Position: 09°39.0449 N 085°13.7240 W
Country: Costa Rica (Pacific side)
Miles sailed year to date: 2084nm
Slowly making our way north. Winds since Panama have been nearly non-existent. At the moment we have 2 knots of wind and calm sea reflecting a slightly rippled variation of the sky. Wishing for wind as it's HOT already at 9AM. Jumping into the 86F water offers little relief from the still humid heat that has us feeling sticky at best and dripping sweat into our eyes at the worst. Inside the boat daytime temperatures reach about 100 degrees which makes it almost impossible to nap, let alone cook or work on projects. Out on deck we are fighting for shade and the very slight breeze the boat is creating as we motor along at 6.7 knots and gently rocking in a slight ocean swell. Fishing has been ok, but the catching has been real slow. Our current working theory is that it's just too damn hot for the fish to bite.

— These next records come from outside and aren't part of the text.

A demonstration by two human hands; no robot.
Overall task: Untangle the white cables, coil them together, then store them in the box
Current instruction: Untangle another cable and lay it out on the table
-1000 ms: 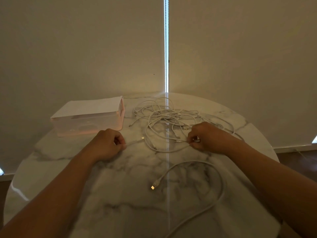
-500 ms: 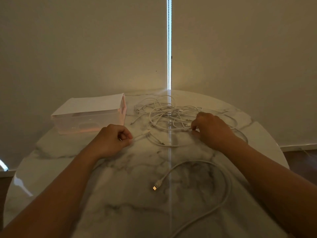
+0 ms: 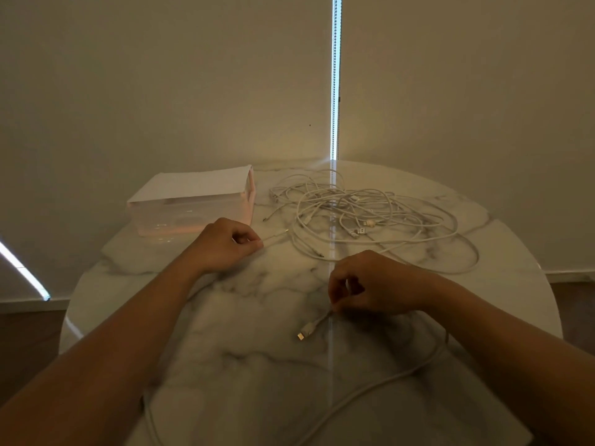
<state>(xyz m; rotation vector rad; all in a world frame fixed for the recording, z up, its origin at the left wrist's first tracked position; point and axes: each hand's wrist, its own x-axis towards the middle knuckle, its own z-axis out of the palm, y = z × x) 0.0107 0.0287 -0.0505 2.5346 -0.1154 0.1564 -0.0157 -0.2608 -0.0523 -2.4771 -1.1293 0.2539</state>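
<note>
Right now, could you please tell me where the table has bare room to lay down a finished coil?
The table is bare between the left hand and the plug of the loose cable, and in front of the box, left of that hand. Crowded: the tangle right of the box, and the near right, where the loose cable runs.

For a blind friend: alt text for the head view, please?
Left hand pinches a thin cable near its tip, right hand pinches a loose cable behind its plug; tangled white cables and a lidded box sit beyond on a marble table.
</note>
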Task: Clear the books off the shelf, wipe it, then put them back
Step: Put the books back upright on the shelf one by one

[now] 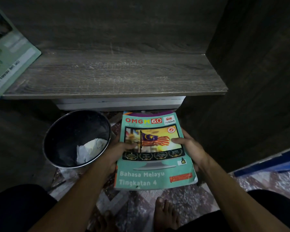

Over the last six hundred or so miles we covered since the Panama Canal we've mostly run the engines non-stop. The engines are purring along almost perfectly, the only exceptions being four broken engine belts. I chock up the breakage to the extreme heat and lack of engine room blowers. Yet another item for the to do list. As a stop gap measure we're running with the engine hatches open to try to keep things cooler in there.
Having Brant onboard as crew sure is a treat. Brant is a professional trained chef and words cannot describe the joy of the superb meals upon which we feast. Not sure how long he'll stay aboard, but the longer the better as it sure is nice having a third hand for night watches. Brant grew up in California, but now lives in Hawaii so his experience with tropical ingredients is very applicable to Central America. Kathy has been taking copious notes on some of the new dishes and has been learning some of the tricks of the trade. Life is good.
Most days we average around 50nm of travel. Today is a short day as we are approaching the Golfo de Papagayo and today a Papagayos is blowing, blocking further progress North. A Papagayos is a 'Gap Wind' basically there is a gap in the mountains near the Costa Rica and Nicaragua border that winds funnel through and accelerate to up to double the speed of surrounding areas. So if there is 20 knots of wind it could be 40 knots in certain areas around the Golfo de Papagayo. The winds are caused by a high pressure system entering the Caribbean and enhancing the NE trade winds which spill though the gap. Luckily, this time of year the Papagayos are not so frequent. It's so calm where we are at this particular moment that it's hard to believe the wind is blowing things sideways just 70 nautical miles to the North.
Tomorrow, April 4 is Kathy's birthday.